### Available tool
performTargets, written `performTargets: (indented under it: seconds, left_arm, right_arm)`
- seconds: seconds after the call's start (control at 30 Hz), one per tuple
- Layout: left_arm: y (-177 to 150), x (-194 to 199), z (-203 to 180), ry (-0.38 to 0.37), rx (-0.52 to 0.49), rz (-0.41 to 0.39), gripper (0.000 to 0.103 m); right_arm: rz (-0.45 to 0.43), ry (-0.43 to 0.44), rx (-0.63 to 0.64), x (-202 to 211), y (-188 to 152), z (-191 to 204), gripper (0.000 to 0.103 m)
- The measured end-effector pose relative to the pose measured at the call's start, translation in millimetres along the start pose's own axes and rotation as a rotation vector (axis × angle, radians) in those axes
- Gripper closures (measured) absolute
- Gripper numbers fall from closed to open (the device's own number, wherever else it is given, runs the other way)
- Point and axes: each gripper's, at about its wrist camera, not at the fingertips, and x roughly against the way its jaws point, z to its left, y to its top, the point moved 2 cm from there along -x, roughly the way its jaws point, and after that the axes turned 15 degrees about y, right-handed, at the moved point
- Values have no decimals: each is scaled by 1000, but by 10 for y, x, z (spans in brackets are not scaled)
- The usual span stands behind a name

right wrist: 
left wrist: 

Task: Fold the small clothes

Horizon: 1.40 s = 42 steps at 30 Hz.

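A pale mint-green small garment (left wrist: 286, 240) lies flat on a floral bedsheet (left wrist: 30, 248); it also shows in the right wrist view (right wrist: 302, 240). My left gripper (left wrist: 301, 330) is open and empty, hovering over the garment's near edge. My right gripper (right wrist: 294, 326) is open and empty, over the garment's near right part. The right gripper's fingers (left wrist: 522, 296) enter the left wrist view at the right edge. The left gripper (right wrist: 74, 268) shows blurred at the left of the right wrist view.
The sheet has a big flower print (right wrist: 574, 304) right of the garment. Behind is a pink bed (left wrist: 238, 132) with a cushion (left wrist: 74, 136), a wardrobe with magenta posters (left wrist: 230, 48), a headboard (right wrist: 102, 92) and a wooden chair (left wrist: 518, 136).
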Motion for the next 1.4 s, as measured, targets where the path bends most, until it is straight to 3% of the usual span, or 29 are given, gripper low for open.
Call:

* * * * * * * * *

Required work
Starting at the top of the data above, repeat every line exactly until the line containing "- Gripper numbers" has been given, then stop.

Answer
### Available tool
performTargets, written `performTargets: (indented under it: seconds, left_arm, right_arm)`
- seconds: seconds after the call's start (control at 30 Hz), one per tuple
- Layout: left_arm: y (-177 to 150), x (-194 to 199), z (-203 to 180), ry (-0.38 to 0.37), rx (-0.52 to 0.49), rz (-0.41 to 0.39), gripper (0.000 to 0.103 m); right_arm: rz (-0.45 to 0.43), ry (-0.43 to 0.44), rx (-0.63 to 0.64), x (-202 to 211), y (-188 to 152), z (-191 to 204), gripper (0.000 to 0.103 m)
- The measured end-effector pose relative to the pose measured at the call's start, translation in millimetres along the start pose's own axes and rotation as a rotation vector (axis × angle, radians) in those axes
- Gripper closures (measured) absolute
- Gripper numbers fall from closed to open (the device's own number, wherever else it is given, runs the other way)

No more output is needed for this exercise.